JONES COUNTY, Texas — Jones County's new $35 million detention facility sits empty.
Officials are eagerly awaiting word from the state as to if and when the funds will ever be available to open the prison.
Jones County Judge Dale Spurgin remains hopeful the doors could be opened and jobs created in the wake of both houses of
the Legislature last week approving a proposal to close a 102-year-old prison in Sugar Land.
Last Monday night, a legislative conference committee adopted a number of funding items, including the closure of the Central Unit in Sugar Land, said Michelle Lyons, spokeswoman for the Texas Department of Criminal Justice.
Under the proposal, Lyons said, the Sugar Land unitwon'tbefundedbeyond Aug. 31 of this year, a move that will save the state about $25 million per biennium.
As a result, some of the prison's more than 800 inmates will be transferred to other TDCJ facilities. Legislators are also considering moving those inmates to privately operated facilities.
Spurgin said the 1,112bed Jones County Detention Center, completed in May of 2010, fits the bill. It is new and inmate-ready and will be operated by Community Education Centers, the company awarded the private contract in 2008. The contract activates only when inmates are placed in the facility, Spurgin said.
"Let's just say we are anxiously waiting," Spurgin said. "Obviously the issue of the closing of Sugar Land was an opportunity we are watching for as well as the privately contracted beds." But right now, there are no plans to populate the Jones County facility, located on the northeast side of Anson, and no funds have been appropriated for operations, Lyons said. Even so, Jones County officials aren't giving up.
Spurgin has traveled to Austin several times since the session began in January. The state approved a contract for the prison to be built in Jones County in 2008. Revenue bonds were approved by the county to pay for construction, which began in May 2009. This time last year, Jones County officials were gearing up to staff the prison, which as planned would create about 195 jobs and serve as an "intermediate sanction facility."
"We received notice (from TDCJ) they weren't going to populate us," Spurgin said. "We have been waiting since last June for a resolution."

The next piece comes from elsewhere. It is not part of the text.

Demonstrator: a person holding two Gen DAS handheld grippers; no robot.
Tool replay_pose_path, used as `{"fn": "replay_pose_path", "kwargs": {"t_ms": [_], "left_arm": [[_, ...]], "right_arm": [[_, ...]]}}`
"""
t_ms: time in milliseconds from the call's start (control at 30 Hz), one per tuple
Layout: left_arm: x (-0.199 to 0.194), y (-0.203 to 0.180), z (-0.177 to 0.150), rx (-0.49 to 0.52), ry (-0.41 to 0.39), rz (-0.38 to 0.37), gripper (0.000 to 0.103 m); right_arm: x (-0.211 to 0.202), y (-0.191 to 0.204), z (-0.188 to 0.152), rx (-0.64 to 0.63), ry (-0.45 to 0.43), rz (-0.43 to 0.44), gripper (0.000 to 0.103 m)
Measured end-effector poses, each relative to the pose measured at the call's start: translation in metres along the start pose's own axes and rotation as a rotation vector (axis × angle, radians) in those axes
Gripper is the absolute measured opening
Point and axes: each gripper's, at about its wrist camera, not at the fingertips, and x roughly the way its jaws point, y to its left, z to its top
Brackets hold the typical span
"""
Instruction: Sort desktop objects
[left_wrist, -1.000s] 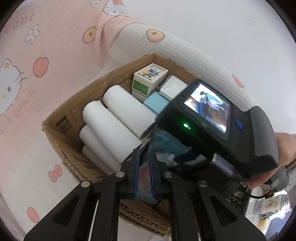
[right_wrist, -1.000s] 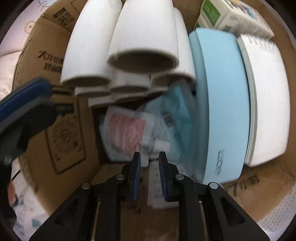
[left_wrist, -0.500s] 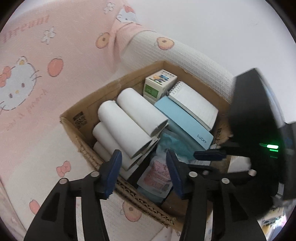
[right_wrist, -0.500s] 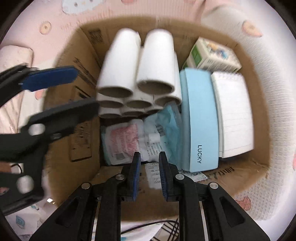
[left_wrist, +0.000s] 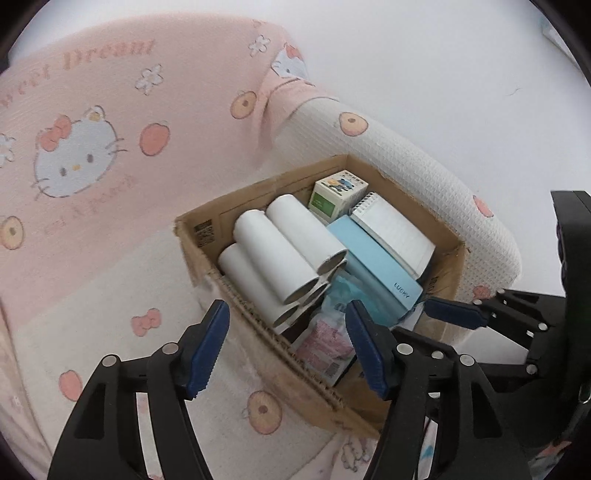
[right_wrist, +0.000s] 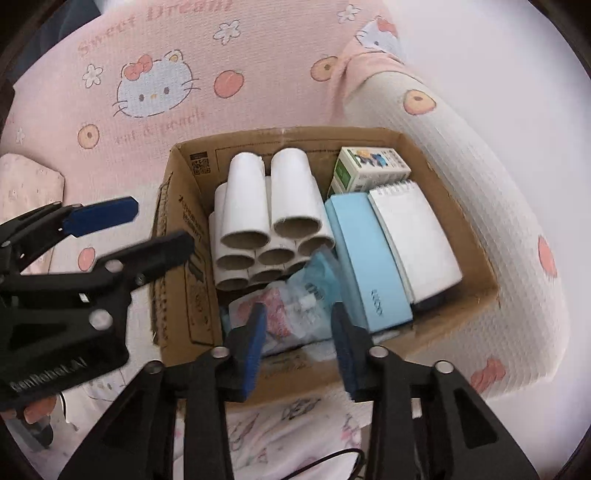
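Under the stack of white paper tubes (right_wrist: 269, 221) in the cardboard box (right_wrist: 184, 295): lower tubes seen only as open ends, bodies hidden. Beside the tubes, crumpled sachets (right_wrist: 291, 314), print too blurred to read, partly covered by blue pads (right_wrist: 255, 343). Behind the light blue case (right_wrist: 365, 266), only the top of a small printed carton (right_wrist: 369, 166). Box's near wall cut by black finger arms.

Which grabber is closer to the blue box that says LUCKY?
Right, I think. The right gripper hangs open over the near end of the cardboard box, close beside the blue LUCKY case. The left gripper hangs open over the box's opposite side, past the white tubes.
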Motion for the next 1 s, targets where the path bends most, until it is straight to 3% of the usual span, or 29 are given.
{"fn": "replay_pose_path", "kwargs": {"t_ms": [167, 233, 267, 300, 433, 533, 600, 767, 1000], "left_arm": [[-0.010, -0.001, -0.004, 0.015, 0.005, 0.059, 0.071], [-0.014, 0.001, -0.005, 0.007, 0.022, 0.042, 0.071], [-0.017, 0.002, -0.005, 0.006, 0.036, 0.053, 0.071], [-0.020, 0.002, -0.006, 0.011, 0.037, 0.066, 0.071], [-0.032, 0.003, -0.009, 0.037, 0.049, 0.112, 0.072], [-0.040, 0.006, -0.011, 0.018, 0.073, 0.033, 0.074], [-0.044, 0.007, -0.013, 0.008, 0.094, 0.018, 0.078], [-0.045, 0.008, -0.019, 0.019, 0.143, 0.194, 0.079], [-0.061, 0.006, -0.017, 0.006, 0.118, 0.162, 0.079]], "right_arm": [[-0.019, 0.001, -0.003, 0.106, 0.000, 0.034, 0.042], [-0.021, 0.002, -0.006, 0.118, -0.004, 0.001, 0.049], [-0.021, 0.003, -0.006, 0.120, -0.002, -0.017, 0.060], [-0.022, 0.007, -0.007, 0.097, 0.012, -0.050, 0.064], [-0.033, 0.018, -0.013, 0.035, -0.006, -0.061, 0.064], [-0.040, 0.023, -0.017, 0.025, -0.009, -0.054, 0.065], [-0.044, 0.024, -0.019, 0.012, -0.012, -0.062, 0.065], [-0.059, 0.028, -0.023, -0.018, -0.040, -0.077, 0.065], [-0.080, 0.038, -0.023, -0.058, -0.088, -0.119, 0.066]]}}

Residents began asking what was going on and why the facility hadn't been opened. As a result, county officials decided to switch gears. They elected to get a contract for the facility to serve as a pre-parole transfer prison, which would house inmates about to be released on parole. The prison would provide educational and life skills lessons to prepare inmates for release.
Currently, Lyons said, proposals exist for 2,300 pre-parole transfer facility beds, the result of contracts expiring at facilities in Mineral Wells and Bridgeport at the end of August.
"We anticipate awarding those contracts this summer," said Lyons, who wouldn't comment as to whether Jones County could be awarded a contract. "We cannot give out any information on potential vendors or those who have submitted proposals." Jones County submitted a proposal last fall. Word could come down from the state next month. If the news is favorable, the Jones County facility could open for business as soon as Sept. 1.
If the detention facility opens, the county will be able to staff and open the new $8 million, 96-bed county jail, which also is sitting empty, Spurgin said. The new jail also was completed last fall.
"We are going to continue to work with the state and look at other options to resolve this issue," Spurgin said.